Kedekatan Gio dengan Nathan memang sangat erat. Sulit untuknya menerima orang baru.


" Maafin Gio, Za. Aku akan coba membujuknya terus." Ujar Senja saat mereka tiba di rumah Senja. Gio yang lelah terlelap dalam gendongan Reza.


" Jangan buru- buru Senja. Aku sangat tahu bagaimana posisi Nathan dalam hidup kalian. Walaupun dia bukan ayah kandung Gio. Tetapi Nathan sangat memperlakukan Gio dengan baik." Ujar Reza bersikap santai. Dia tidak ingin hubungannya dengan Senja kembali renggang jika dia harus memaksakan keinginannya. Walaupun dia sangat ingin bersama Senja secepatnya.


" Kemana Nathan? Semenjak penculikan kamu. Aku sama sekali tidak melihatnya."


" Jangan bahas dia." Tolak Senja merasa tidak nyaman jika harus mengungkit Nathan lagi. Sulit untuknya melupakan Nathan.


" Oke. Tapi apakah kamu yakin menikah denganku?"


" Jika kamu tanyakan hal itu lagi. Aku akan mengubah keputusanku." Ancam Senja tak suka dengan pertanyaan Reza.

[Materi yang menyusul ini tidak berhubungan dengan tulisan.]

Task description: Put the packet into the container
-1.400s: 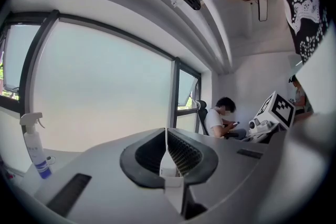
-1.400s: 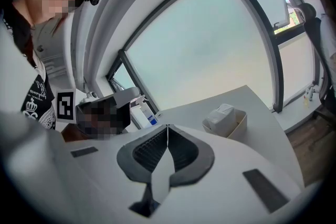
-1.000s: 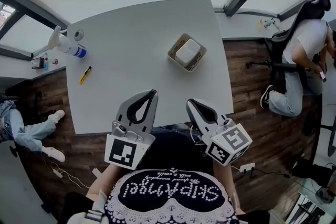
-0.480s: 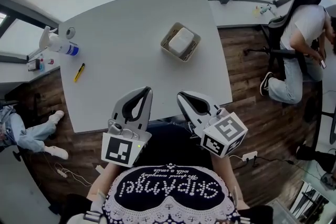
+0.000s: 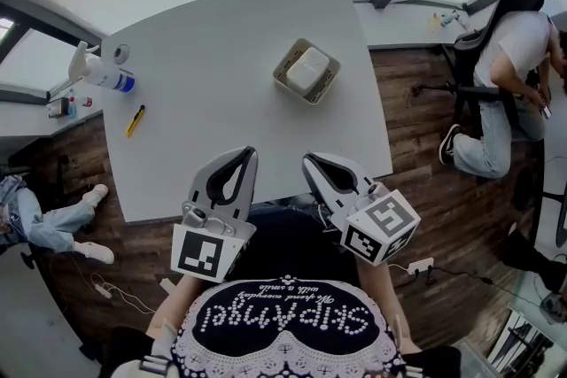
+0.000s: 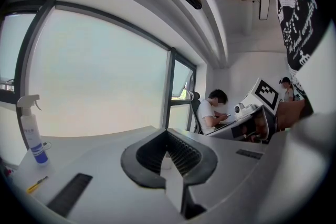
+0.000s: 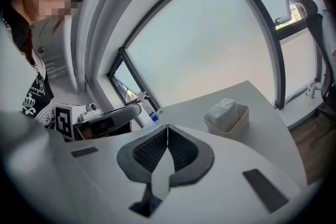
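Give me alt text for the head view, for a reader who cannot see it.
A white packet lies inside a beige container on a grey table, while the left gripper and right gripper, both shut and empty, hover at the table's near edge. A spray bottle and a slim yellow tool sit at the table's left side.

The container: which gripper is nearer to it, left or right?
Right, slightly. The right gripper is straight before the container; the left gripper is further to the left.
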A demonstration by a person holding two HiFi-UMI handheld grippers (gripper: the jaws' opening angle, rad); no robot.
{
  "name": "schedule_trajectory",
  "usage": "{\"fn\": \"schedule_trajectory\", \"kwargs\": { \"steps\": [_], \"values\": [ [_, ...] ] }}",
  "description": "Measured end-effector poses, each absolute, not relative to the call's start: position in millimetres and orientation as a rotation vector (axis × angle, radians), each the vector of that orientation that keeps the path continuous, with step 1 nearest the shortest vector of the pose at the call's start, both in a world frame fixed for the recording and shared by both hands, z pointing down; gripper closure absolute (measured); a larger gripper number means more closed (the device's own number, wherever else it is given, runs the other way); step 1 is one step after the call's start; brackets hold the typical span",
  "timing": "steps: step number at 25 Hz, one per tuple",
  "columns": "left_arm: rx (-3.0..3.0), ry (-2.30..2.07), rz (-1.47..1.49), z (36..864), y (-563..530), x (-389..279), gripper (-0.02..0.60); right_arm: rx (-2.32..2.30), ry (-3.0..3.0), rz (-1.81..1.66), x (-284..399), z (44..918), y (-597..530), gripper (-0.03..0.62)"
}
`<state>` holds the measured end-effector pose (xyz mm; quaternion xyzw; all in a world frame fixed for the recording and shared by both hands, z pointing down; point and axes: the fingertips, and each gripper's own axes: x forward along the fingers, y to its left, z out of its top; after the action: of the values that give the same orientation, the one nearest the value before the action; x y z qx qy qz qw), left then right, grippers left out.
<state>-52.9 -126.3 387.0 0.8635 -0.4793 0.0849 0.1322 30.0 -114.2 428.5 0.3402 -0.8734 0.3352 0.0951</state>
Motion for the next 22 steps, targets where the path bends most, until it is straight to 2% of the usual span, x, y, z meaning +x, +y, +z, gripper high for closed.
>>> {"fn": "schedule_trajectory", "kwargs": {
  "steps": [22],
  "values": [
    [2.499,-1.411,0.228,383.3,-129.1,-58.2,0.574,1.028,-2.562,1.009,31.6,431.1,-114.2,0.579]
  ]
}}
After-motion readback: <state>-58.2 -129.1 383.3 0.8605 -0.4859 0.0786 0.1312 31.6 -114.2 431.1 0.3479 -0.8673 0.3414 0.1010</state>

" Baiklah." Reza mengangkat kedua tangannya dan Senja tersenyum melihat itu. " Aku pulang dulu. Jika ada apa- apa hubungi aku."


" Iya. Hati- hati di jalan." Senja menatap kepergian Reza hingga mobil pria itu menghilang pada kegelapan.


Senja menarik nafas panjang. Pertanyaan Reza kembali mengusik hatinya. Apakah keputusannya sudah tepat tanpa harus mendengarkan penjelasan Nathan. Tetapi apapun alasannya tetap tidak membenarkan perbuatan Nathan. Selalu seperti itulah Senja meyakinkan hatinya untuk tidak menerima Nathan lagi di hidupnya.


Kenapa dia selalu berkaitan dengan Nathan. Lelaki yang pertama kali menyentuh hatinya sangat dalam. Pria yang selalu lembut tutur katanya juga sangat santun dalam sikapnya. Kenapa dia sampai berbuat yang sedemikian rupa pada wanita itu. Apakah kecantikan serta kemolekan tubuhnya begitu menggoda. Senja kembali mengacak rambutnya secara kasar. Semua pertanyaan dan praduga itu selalu mengusiknya. Entah akan sampai kapan.